Securities regulators are introducing fundamental reforms that — at their heart — aim to improve client-advisor relationships by ensuring that clients’ interests come first.
The Canadian Securities Administrators (CSA) on Thursday published a revised version of their client-focused reforms that, pending ministerial approval, would come into force by the end of the year. Firms will have a couple of years to come into full compliance with the requirements.
Among other things, the rules would explicitly require firms to resolve material conflicts of interest in the best interest of their clients, and to put their clients’ interests first when determining suitability.
“These reforms are based on the fundamental concept that clients’ interests come first in their dealings with firms and individuals that are registered to give investment advice and trade in securities,” the CSA said.
Additionally, the reforms aim to codify certain best practices when it comes to know-your-client (KYC) and know-your-product (KYP) obligations, as well as client disclosure.
“The reforms are expected to increase investor confidence in the industry by better aligning industry conduct with investors’ expectations,” the regulators said.
“Taken together, these changes mean better protection for retail investors across Canada, and a high and uniform standard of conduct for all registrants.

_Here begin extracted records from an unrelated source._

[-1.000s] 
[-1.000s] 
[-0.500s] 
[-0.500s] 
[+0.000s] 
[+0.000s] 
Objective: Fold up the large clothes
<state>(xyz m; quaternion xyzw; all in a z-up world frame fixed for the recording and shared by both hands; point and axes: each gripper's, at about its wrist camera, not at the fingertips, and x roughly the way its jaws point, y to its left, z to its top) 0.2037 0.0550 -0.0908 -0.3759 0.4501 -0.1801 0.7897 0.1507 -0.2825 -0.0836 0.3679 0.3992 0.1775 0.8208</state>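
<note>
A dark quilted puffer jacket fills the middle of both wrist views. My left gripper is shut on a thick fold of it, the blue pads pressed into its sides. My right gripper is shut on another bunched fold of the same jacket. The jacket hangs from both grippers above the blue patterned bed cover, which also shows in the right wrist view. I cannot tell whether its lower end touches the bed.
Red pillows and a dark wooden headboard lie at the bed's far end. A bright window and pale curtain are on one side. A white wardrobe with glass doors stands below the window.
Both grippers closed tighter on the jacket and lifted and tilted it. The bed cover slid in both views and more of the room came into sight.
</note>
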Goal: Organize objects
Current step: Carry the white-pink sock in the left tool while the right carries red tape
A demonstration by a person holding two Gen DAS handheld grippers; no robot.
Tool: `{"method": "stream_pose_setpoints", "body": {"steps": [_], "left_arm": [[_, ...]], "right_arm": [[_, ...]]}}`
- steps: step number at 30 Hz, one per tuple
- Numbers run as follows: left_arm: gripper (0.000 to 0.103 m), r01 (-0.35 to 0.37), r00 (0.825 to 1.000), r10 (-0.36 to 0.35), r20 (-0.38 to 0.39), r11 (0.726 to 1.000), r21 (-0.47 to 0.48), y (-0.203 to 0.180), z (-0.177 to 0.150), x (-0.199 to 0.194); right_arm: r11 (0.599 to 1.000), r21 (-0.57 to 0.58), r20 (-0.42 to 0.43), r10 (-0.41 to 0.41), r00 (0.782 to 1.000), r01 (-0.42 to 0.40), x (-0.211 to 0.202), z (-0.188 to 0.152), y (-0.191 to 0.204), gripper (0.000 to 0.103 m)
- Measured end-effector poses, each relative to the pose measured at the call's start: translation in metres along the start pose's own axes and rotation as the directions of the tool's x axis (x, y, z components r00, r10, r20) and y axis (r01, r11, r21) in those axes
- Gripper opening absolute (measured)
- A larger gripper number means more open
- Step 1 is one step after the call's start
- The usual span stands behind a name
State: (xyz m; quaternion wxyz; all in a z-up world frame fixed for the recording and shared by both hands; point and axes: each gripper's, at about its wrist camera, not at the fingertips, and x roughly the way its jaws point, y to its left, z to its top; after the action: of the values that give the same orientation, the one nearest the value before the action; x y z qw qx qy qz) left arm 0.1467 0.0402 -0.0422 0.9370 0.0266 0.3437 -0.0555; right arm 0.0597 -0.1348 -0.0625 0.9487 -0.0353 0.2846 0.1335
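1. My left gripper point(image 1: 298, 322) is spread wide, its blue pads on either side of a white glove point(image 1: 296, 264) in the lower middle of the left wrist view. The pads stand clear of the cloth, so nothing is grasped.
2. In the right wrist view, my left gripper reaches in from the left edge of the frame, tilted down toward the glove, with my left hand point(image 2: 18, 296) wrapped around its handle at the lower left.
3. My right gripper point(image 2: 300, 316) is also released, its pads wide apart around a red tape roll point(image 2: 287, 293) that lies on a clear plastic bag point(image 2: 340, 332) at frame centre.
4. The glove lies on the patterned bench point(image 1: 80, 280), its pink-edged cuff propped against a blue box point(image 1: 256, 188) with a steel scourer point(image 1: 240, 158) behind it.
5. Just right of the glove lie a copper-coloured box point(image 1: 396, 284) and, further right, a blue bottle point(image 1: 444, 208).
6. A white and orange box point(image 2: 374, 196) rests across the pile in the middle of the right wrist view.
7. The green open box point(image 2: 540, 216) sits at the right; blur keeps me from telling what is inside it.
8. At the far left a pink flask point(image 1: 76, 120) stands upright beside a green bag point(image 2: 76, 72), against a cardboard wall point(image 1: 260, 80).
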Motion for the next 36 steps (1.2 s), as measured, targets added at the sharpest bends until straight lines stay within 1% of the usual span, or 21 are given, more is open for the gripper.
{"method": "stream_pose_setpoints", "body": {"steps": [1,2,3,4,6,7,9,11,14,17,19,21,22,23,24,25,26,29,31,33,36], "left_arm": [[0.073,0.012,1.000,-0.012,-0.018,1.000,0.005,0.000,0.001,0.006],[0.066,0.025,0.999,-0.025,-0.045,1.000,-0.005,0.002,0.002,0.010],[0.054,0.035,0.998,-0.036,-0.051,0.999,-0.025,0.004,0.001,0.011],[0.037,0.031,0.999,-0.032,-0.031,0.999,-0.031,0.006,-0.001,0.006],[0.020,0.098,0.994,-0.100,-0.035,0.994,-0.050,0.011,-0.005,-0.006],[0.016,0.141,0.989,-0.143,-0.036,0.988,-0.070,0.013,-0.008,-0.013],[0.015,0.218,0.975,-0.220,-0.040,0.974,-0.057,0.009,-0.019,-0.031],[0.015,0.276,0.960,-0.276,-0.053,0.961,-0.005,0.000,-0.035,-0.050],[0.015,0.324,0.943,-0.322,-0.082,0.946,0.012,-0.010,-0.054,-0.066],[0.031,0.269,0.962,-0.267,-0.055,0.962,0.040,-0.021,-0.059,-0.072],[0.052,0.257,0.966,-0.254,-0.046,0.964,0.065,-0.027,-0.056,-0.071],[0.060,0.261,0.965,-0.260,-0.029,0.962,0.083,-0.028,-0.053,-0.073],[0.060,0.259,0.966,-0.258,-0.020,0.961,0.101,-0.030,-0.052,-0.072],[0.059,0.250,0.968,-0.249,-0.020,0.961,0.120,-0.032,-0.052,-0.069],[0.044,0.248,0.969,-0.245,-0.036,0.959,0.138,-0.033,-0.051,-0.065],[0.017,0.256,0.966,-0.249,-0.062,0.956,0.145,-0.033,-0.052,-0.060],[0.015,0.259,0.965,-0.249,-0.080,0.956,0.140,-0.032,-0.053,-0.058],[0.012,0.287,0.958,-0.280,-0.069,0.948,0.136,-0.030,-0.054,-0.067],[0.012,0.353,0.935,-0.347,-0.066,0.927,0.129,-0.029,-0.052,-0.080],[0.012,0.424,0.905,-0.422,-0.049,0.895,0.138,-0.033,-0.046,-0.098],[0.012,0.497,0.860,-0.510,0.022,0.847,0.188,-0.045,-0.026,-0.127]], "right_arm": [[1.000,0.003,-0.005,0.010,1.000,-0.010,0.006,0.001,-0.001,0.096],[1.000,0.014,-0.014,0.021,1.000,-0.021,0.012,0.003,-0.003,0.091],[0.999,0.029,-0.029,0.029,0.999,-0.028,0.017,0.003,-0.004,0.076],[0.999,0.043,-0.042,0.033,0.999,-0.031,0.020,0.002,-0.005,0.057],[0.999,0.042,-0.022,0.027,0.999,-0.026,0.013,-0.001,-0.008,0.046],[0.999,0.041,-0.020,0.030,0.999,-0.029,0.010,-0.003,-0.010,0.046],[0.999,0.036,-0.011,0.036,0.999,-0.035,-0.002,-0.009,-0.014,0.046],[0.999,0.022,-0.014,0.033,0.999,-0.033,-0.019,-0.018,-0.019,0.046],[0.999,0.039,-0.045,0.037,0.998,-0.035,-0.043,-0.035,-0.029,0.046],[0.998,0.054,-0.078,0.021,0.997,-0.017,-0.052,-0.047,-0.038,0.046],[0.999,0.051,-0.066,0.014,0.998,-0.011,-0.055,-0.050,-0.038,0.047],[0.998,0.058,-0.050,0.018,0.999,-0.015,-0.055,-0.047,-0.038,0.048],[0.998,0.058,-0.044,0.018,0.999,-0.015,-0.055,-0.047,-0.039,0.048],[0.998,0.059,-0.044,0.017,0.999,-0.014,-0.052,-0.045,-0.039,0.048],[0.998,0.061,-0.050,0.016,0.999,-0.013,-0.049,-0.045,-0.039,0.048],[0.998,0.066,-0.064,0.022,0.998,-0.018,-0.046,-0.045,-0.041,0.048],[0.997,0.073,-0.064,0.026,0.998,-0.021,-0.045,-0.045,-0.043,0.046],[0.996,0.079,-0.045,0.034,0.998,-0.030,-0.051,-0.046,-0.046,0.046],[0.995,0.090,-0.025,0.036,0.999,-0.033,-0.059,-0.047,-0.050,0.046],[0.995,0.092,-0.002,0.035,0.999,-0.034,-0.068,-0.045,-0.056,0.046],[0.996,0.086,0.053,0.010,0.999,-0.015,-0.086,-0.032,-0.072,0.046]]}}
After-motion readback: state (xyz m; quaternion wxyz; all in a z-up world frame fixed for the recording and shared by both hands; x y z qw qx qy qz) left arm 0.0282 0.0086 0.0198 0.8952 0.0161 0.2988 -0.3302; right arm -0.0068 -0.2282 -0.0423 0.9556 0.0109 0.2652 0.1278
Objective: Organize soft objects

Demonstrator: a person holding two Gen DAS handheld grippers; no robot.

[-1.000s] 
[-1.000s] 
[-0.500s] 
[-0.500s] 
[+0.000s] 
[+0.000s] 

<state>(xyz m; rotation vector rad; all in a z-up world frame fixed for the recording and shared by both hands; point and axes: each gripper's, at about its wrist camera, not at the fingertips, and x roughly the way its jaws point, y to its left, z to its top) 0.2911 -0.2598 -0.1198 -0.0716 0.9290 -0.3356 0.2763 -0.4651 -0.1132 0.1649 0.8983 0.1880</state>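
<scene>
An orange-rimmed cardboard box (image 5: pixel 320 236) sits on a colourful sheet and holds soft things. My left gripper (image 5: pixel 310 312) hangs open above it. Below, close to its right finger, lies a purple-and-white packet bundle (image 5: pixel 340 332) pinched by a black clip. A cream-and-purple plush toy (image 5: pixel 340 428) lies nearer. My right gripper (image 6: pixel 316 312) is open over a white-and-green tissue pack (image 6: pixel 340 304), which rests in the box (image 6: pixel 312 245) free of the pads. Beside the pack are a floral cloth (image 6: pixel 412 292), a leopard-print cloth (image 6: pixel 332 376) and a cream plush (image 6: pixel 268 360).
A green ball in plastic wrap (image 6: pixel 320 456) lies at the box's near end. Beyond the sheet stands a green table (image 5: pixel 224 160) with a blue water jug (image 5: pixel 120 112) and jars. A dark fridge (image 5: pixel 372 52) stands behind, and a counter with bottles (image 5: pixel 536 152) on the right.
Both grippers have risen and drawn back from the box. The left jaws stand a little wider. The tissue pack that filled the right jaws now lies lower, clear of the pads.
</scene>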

Both investors and the industry as a whole will benefit from these new requirements,” said Louis Morisset, chair of the CSA and president and CEO of the Autorité des marchés financiers (AMF), in a statement.
For dealers that belong to self-regulatory organizations, such as investment dealers and fund dealers, the SROs will be proposing their own reforms to adhere to the CSA’s proposed new requirements, enabling the regulators to exempt SRO dealers from the CSA’s rules — as happened when implementing the client relationship model (CRM) reforms.
In a statement, the Investment Industry Regulatory Organization of Canada (IIROC) confirmed that it will revise its rules to “ensure alignment” with the CSA’s proposals, “without creating unnecessary duplication or regulatory burden.”
IIROC also said it plans to have its amendments in force to meet the CSA’s planned transition period.
The CSA’s reforms would come into force throughout the country on Dec. 31 of this year, although actual compliance would be subject to a phased transition period.
The reforms relating to conflicts of interest and relationship disclosure would take effect at the end of 2020; the other changes would take effect by the end of 2021.
The CSA first published the proposals back in June 2018. After undergoing an extensive comment process, they have been significantly revised to reflect the feedback regulators received in an effort to find the proper balance between dealing with the regulators’ investor protection concerns without adding excessive compliance costs on the industry.
Some of the major changes to the CSA’s original proposals include scrapping prescriptive restrictions on referral arrangements, adding a “materiality” qualifier to the conflict of interest provisions, and providing scope in the rules and guidance for firms to scale the reforms to their specific businesses.
The CSA says the changes are designed to “provide flexibility for registrants to comply with their obligations in a way that reflects their business models and their clients’ needs and objectives.”
The regulators also say that they will be establishing an implementation committee to help guide the industry in implementing the changes.